An artist uses Experimentation and Creativity to get his art to go where he wants it. Large wineries are not capable of making art, they make what the machine allows them to make. I have full creative freedom in my cellar and I use past experience as well as future desire to craft pieces of art that are like nothing else available. That’s what keeps me interested after working in this industry for over 23 years (since I was 17).

Yes! I didn’t know much about Pinot Gris before I made one. It is a close cousin of Pinot Noir but it is an Alsatian varietal! Pinot Gris can be made into one of the most neutral white wines you’ll taste but when it is allowed skin contact it’s true colors show through. It becomes loaded with flavor and emotion and can often be an uplifting experience. We usually pour it first in the tasting room lineup because it wakes people up out of their daily slumber and can get them excited! I enjoy it as my first glass of wine in the evening.

Ahhh now this is a wine that I would love to rat! I do enjoy lighter whites and blushes for some occasions but I am a red drinker overall. Thus I am always thrilled to find a white with the body and complexity to drink more like a red…sounds like this fits the bill perfectly!

For pairings the salmon sounds delish but given how late we are in summer I would also suggest it might even make an excellent white option to stand up to all the heavy/tasty things involved w Thanksgiving turkey dinner?

If there was MD shipping I would be in for sure but I need to sit the fence for now and debate sending to NH family for the holidays…

Computer Glitch:

I just noticed a glitch in rjquillin’s post and mine on the wine pairing. It should read SHITAKE mushroom but the computer is interpreting that as something about Ponies!

How did that happen?

But I love what Texicali ali wrote:

Ponies and Pinot Gris!

Ceci n’est pas un pinot gris

Perhaps you should call it that next time.

welcome to the world of Woot! editing : )

the Woot filters are picking up the first 4 letters in the type of mushroom you mentioned and substituting the “ponies” thing.

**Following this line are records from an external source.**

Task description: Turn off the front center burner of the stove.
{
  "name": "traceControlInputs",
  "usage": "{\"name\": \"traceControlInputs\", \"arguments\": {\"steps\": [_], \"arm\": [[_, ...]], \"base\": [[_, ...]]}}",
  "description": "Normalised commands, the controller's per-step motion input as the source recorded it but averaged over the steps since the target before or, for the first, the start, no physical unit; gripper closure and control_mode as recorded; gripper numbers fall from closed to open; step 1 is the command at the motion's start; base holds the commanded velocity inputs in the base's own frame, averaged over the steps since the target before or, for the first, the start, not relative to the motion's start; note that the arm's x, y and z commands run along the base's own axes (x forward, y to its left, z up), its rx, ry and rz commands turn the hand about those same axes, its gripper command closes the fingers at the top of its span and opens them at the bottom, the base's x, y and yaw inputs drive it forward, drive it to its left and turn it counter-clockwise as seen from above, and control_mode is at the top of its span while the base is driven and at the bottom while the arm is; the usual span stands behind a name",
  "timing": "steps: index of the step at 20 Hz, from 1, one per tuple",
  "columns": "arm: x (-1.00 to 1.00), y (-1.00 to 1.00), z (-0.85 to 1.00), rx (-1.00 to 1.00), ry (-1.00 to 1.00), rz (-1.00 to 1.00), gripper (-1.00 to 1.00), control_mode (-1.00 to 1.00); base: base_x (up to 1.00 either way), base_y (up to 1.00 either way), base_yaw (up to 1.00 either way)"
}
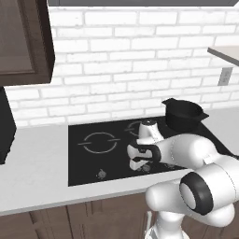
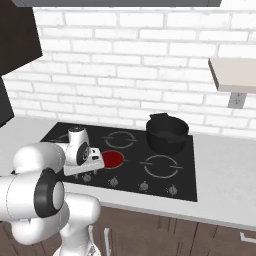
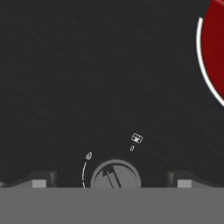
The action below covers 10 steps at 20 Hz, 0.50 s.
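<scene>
The stove [image 1: 88,163] is a wide black glass cooktop [image 2: 132,170] set in the counter. Its front center burner [image 2: 112,159] glows as a solid red disc, and its edge shows at the upper right of the hand view [image 3: 216,48]. My gripper [image 1: 139,162] hangs low over the stove's front knob row [image 2: 86,169], just left of the red disc. In the hand view the gripper [image 3: 113,180] is open, with a round dark knob [image 3: 116,175] between its two fingertips [image 3: 41,179]. Neither finger touches the knob.
A black pot [image 1: 184,114] stands on the back right zone [image 2: 166,132]. More knobs [image 2: 144,185] line the stove's front edge. A grey-ringed zone [image 1: 99,142] lies at the left. A dark cabinet [image 1: 23,42] hangs at upper left and a shelf [image 2: 232,75] at right.
</scene>
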Motion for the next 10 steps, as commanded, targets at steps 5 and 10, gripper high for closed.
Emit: {"name": "traceControlInputs", "arguments": {"steps": [5,10], "arm": [[0.03,0.00,0.00,0.00,0.00,0.00,-1.00,-1.00],[0.03,0.00,0.00,0.00,-0.01,0.00,1.00,-1.00]], "base": [[0.00,0.00,0.00],[0.00,0.00,0.00]]}}
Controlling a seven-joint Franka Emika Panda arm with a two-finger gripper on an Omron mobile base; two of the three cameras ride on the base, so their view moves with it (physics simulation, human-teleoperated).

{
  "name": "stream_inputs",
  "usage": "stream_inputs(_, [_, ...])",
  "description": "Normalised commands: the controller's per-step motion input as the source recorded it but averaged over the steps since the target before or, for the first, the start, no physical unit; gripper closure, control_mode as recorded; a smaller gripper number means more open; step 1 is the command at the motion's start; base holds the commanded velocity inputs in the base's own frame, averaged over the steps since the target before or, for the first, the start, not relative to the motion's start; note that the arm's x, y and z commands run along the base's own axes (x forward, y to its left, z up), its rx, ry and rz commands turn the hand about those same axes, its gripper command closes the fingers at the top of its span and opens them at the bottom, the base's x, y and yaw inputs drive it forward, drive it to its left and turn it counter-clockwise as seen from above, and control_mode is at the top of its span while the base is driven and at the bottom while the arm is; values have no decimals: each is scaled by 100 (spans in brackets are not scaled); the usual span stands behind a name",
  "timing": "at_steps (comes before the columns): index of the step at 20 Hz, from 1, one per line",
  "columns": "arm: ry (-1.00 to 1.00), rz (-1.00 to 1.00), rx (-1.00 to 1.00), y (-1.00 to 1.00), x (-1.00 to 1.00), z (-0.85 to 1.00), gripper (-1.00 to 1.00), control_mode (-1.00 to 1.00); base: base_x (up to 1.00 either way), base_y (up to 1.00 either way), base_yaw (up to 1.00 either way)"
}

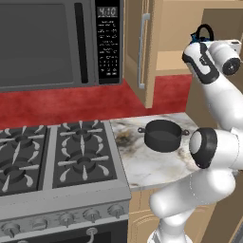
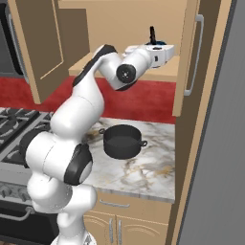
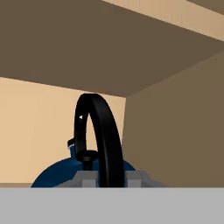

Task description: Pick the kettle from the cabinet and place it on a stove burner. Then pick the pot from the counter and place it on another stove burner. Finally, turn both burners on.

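The small blue kettle point(image 3: 54, 176) sits on the shelf of the open tan cabinet point(image 2: 86, 70). Its black arched handle point(image 3: 106, 131) rises between the grey pads of my gripper point(image 3: 109, 178), which is shut on it. From the base the handle point(image 2: 152, 34) pokes up just beyond my hand, and its loop point(image 1: 204, 31) shows above my forearm. The dark pot point(image 1: 163, 135) stands on the marble counter point(image 1: 152, 168), right of the stove burners point(image 1: 82, 163). The same pot point(image 2: 122, 141) sits below my raised arm.
A microwave point(image 1: 57, 42) hangs above the range, and the knobs point(image 1: 90, 216) line its front edge. Both cabinet doors point(image 1: 142, 47) point(image 2: 191, 57) stand open either side of my hand. A tall grey panel point(image 2: 215, 143) closes off the right.
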Motion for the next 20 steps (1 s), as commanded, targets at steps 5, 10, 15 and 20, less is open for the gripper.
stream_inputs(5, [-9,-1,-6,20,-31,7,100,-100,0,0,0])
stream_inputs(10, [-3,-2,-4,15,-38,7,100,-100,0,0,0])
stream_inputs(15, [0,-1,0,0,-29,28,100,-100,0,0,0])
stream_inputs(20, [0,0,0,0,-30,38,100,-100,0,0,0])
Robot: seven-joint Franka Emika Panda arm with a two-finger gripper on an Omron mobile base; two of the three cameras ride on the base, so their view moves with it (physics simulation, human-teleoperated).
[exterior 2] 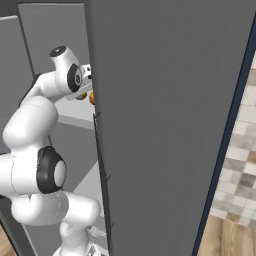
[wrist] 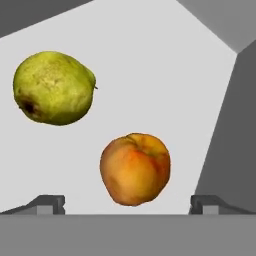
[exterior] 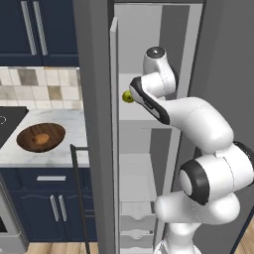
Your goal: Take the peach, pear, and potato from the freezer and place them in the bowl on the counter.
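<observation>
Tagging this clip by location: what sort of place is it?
A rendered home kitchen: a marble counter over navy cabinets, a tiled backsplash, and an open freezer holding a pear and peach.

peach [wrist: 135, 169]: orange, on white freezer shelf [wrist: 150, 75] | pear [wrist: 53, 87]: yellow-green, beside it, apart | potato [exterior: 41, 138]: brown, in wooden bowl [exterior: 30, 132] on counter [exterior: 59, 154]
</observation>
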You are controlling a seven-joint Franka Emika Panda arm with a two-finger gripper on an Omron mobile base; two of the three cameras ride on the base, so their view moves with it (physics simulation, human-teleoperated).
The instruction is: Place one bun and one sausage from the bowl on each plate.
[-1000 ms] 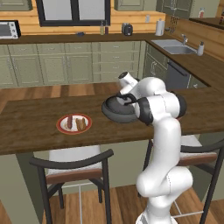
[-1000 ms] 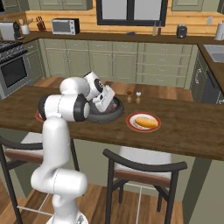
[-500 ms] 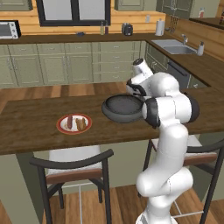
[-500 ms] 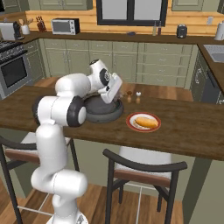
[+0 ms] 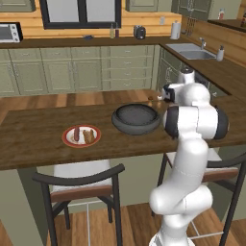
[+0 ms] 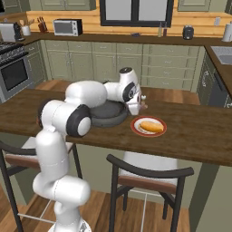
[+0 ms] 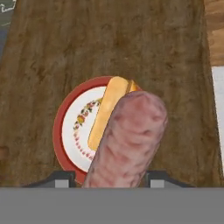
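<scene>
The tool (image 7: pixel 109 179) is clamped on a pink sausage (image 7: pixel 129 140) and hangs above the red-rimmed plate (image 6: pixel 148 126) that carries a bun (image 6: pixel 151 126), near the surface's front edge. The dark grey bowl (image 5: pixel 136 118) sits mid-surface, just beside that plate. A second red-rimmed plate (image 5: pixel 81 136) with a sausage (image 5: pixel 75 134) and a bun (image 5: pixel 89 136) lies well apart from the bowl, toward the other end. The surface (image 5: pixel 29 139) is a dark wooden island with two chairs (image 5: pixel 81 185) tucked under its front edge. Behind it run green cabinets (image 6: pixel 113 63), a microwave (image 6: pixel 67 27) and a sink (image 5: pixel 192 50).
</scene>
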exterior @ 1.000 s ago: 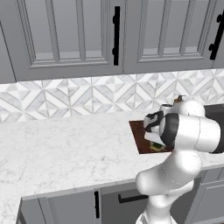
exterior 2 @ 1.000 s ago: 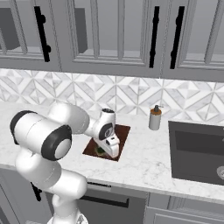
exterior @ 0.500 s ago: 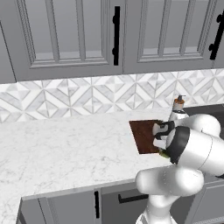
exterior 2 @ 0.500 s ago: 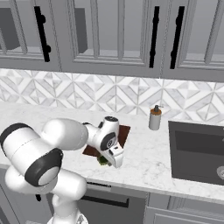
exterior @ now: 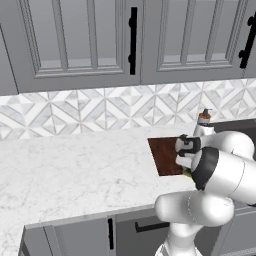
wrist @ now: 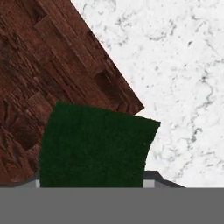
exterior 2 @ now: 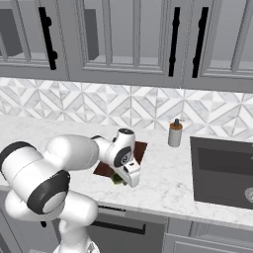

Ha! That is funny. I guess we need to rename them Shizaki mushrooms!

Rattage on a Tuesday?? Has the esteemed WD pulled a switcheroo with the rules again? I’m certainly not complaining–lab rat comments are always a welcome sight. Added bonus, great winery participation. This sounds interesting, but as my daughter says, I have a “pallet” of wine in the basement now! Perhaps further comments throughout the day will get me to jump.